You know that women today represent a greater share of unadvised investors. And they are under-represented in terms of advisors and executive leadership at asset management firms. And yet, while women may represent a healthy percentage of your clients, could they encounter “unconscious bias” at your firm?
Several large asset management firms are recognizing the importance of culture in business, and they have begun to tackle the issue of unconscious bias in their firms. That’s because a growing number of studies shows a link between hidden biases and actual behavior. Asset managers aren’t alone. Companies such as Google, Pinterest, Slack and Airbnb are implementing training programs to help employees deal with these biases.
They’re raising awareness of inherent prejudices that may impact employment and promotion. Over time, employees realize that there are differences in the way women negotiate, in the techniques women use to communicate and in the approaches they engage in to assert themselves in groups. Given an equal shot at key roles, talented managers employ different styles that can be equally effective.
An example tells the story. During a recent SIFMA Women in Asset Management Conference, I heard how one executive helped her firm’s management realize that “going for the jugular” — once a formal criterion for promotion to managing director — was not a fair standard by which to evaluate performance. After several years, the executive convinced management that “successful negotiating” was a better process to use and one that didn’t cause certain death.

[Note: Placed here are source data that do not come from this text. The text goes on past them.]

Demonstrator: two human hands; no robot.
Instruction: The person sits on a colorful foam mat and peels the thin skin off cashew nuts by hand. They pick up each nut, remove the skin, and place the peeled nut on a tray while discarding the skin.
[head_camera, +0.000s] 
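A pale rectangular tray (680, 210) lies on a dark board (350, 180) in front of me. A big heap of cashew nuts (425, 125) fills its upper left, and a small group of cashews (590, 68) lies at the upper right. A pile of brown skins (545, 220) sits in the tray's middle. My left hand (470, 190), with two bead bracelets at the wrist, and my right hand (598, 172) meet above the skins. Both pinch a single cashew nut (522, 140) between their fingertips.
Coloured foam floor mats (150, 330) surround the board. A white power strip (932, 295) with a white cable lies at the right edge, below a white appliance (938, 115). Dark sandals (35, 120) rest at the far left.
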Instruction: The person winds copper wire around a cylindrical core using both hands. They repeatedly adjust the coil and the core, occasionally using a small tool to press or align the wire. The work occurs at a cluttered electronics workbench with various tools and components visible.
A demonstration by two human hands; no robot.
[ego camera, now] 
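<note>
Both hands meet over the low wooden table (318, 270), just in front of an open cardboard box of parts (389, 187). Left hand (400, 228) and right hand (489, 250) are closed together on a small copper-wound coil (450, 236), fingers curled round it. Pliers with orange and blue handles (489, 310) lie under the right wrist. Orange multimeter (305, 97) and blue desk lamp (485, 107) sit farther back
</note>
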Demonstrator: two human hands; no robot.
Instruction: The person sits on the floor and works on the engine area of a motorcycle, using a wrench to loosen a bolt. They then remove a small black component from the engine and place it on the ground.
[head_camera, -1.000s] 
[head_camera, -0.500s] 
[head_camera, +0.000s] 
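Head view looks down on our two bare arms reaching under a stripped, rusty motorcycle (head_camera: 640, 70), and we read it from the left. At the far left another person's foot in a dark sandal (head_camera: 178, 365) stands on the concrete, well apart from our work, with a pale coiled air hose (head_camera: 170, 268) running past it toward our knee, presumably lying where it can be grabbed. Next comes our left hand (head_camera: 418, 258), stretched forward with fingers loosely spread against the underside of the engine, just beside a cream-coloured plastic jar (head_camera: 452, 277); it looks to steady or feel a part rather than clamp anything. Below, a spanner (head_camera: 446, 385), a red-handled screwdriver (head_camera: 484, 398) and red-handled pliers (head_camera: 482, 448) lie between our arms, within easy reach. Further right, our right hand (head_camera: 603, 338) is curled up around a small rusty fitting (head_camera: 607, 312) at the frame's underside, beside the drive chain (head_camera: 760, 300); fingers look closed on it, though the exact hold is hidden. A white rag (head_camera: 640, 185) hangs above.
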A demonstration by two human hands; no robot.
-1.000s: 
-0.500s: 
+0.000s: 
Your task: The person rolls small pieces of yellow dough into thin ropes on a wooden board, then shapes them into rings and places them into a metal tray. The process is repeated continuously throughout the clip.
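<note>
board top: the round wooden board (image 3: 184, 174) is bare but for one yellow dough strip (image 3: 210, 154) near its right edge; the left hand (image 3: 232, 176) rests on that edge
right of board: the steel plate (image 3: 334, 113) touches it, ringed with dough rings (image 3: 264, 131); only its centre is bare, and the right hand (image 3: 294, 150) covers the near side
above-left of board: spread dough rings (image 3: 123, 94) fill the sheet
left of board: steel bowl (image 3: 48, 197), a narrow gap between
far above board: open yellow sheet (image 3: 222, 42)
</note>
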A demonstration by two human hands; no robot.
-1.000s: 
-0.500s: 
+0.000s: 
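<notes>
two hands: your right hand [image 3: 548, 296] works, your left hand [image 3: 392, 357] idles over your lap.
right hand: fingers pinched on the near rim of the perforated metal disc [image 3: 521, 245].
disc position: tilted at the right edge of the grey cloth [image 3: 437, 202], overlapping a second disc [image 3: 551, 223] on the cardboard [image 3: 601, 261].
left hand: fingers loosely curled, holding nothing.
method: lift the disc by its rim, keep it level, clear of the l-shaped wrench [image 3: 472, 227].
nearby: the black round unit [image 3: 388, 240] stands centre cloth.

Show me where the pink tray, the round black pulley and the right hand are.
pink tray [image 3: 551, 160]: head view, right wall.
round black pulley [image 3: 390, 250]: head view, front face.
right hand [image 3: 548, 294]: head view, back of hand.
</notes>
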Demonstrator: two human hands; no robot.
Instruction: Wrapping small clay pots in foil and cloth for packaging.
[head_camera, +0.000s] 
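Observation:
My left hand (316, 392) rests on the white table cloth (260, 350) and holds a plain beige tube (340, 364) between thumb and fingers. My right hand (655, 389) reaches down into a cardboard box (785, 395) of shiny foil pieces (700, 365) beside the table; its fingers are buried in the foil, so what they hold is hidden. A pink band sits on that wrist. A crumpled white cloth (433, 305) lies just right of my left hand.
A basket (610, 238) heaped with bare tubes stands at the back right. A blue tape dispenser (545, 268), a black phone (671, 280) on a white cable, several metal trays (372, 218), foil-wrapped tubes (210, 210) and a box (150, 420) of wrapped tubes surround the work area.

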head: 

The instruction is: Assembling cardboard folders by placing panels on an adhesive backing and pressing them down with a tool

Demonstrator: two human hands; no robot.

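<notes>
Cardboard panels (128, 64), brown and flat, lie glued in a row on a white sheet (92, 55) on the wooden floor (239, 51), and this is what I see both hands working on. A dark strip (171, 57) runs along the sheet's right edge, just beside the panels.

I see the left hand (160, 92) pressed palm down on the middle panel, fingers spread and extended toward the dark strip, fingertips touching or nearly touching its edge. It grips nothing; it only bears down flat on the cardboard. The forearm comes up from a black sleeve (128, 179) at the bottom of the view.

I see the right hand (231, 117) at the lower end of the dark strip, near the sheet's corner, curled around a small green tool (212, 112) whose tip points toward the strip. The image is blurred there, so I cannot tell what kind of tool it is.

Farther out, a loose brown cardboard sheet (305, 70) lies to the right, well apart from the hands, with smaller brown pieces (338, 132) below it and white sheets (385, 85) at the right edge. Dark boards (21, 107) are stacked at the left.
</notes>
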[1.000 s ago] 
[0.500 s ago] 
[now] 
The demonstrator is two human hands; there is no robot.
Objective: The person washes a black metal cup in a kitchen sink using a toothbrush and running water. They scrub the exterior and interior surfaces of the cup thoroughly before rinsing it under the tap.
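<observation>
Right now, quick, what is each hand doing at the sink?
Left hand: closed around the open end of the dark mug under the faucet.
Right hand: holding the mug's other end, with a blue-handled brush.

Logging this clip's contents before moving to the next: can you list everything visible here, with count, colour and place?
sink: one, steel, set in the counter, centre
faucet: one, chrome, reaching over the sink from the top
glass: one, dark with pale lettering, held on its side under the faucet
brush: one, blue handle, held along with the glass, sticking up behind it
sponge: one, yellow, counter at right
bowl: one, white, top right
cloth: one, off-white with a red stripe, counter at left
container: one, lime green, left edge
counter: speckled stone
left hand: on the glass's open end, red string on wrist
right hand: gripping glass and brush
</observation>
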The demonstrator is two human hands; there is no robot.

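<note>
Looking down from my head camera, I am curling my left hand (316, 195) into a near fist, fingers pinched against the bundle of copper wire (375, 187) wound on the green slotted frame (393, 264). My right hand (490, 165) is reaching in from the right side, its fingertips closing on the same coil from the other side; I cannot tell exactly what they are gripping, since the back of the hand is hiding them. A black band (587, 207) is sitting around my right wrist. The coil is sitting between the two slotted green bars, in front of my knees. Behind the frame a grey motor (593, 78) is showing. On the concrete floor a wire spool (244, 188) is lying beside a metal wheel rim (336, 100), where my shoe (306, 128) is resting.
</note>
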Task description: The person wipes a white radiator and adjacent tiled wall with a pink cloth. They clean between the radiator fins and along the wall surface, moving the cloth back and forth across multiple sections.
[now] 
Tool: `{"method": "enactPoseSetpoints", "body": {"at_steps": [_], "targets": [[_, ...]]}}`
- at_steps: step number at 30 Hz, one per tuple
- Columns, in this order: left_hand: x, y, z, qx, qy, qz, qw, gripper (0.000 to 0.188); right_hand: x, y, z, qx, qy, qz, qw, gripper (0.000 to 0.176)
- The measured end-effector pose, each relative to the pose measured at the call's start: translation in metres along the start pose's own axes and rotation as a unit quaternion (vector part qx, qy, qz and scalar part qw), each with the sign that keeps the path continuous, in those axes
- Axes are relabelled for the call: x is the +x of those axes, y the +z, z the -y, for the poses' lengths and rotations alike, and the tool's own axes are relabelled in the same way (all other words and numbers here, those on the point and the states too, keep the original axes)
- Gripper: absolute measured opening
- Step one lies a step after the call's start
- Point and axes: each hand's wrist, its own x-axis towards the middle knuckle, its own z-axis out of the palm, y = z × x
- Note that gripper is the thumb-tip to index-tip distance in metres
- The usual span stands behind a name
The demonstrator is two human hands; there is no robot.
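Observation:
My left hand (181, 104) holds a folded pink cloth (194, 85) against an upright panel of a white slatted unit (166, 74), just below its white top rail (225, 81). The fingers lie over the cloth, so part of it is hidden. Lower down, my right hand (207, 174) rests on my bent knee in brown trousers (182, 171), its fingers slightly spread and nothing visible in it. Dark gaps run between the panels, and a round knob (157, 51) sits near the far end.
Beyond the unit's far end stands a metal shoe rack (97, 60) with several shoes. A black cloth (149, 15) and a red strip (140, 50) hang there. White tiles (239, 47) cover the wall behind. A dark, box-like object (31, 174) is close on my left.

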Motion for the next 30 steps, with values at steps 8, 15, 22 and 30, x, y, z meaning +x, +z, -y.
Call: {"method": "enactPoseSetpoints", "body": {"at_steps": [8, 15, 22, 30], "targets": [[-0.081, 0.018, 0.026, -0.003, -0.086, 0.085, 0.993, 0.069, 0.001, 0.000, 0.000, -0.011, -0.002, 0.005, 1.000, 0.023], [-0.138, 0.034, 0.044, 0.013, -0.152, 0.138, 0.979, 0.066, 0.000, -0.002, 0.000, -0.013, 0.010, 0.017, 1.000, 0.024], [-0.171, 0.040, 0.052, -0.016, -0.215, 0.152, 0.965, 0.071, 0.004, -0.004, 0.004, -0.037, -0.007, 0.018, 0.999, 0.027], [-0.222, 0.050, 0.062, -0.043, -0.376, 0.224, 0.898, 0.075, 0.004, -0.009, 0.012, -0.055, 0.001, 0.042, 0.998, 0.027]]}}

Women tend to communicate, collaborate and connect organically, although not all women are alike. Hiring women with these qualities into senior positions in your firm can help keep gender bias out of client interactions and enhance the firm in decisive ways. You can harness these qualities in your dealings with women clients as well.
Hidden biases to consider
Could you be communicating hidden bias in your dealing with women investors? Watch out for these five behaviors:
- Do you often find women investors remain silent or hold back during your meetings?
- When offering recommendations, do you direct women toward conclusions instead of presenting a detailed justification with give-and take conversation?
- In meeting with a couple, do you direct your eye contact and body language to the male rather than the female?
- Do you launch straight into business on the phone, without spending a few moments to catch up on her home/family/personal life?
- Have you ever suggested that the family’s wealth was derived from the husband’s career in a two-career household?
Regardless of your intentions, you can see the ways small gestures can add or detract from building meaningful relationships with women clients. Small cues may convey bias or lack of inclusiveness. Work to avoid conscious bias by inviting dialogue with women you trust, perhaps current clients, employees and other stakeholders. Understand certain words and phrases that can trigger a negative response.
The aim is to develop the sensitivity to know how women expect to interact with you. Then, incorporate changes and make solid progress to becoming primary financial advisor — today and well into the future.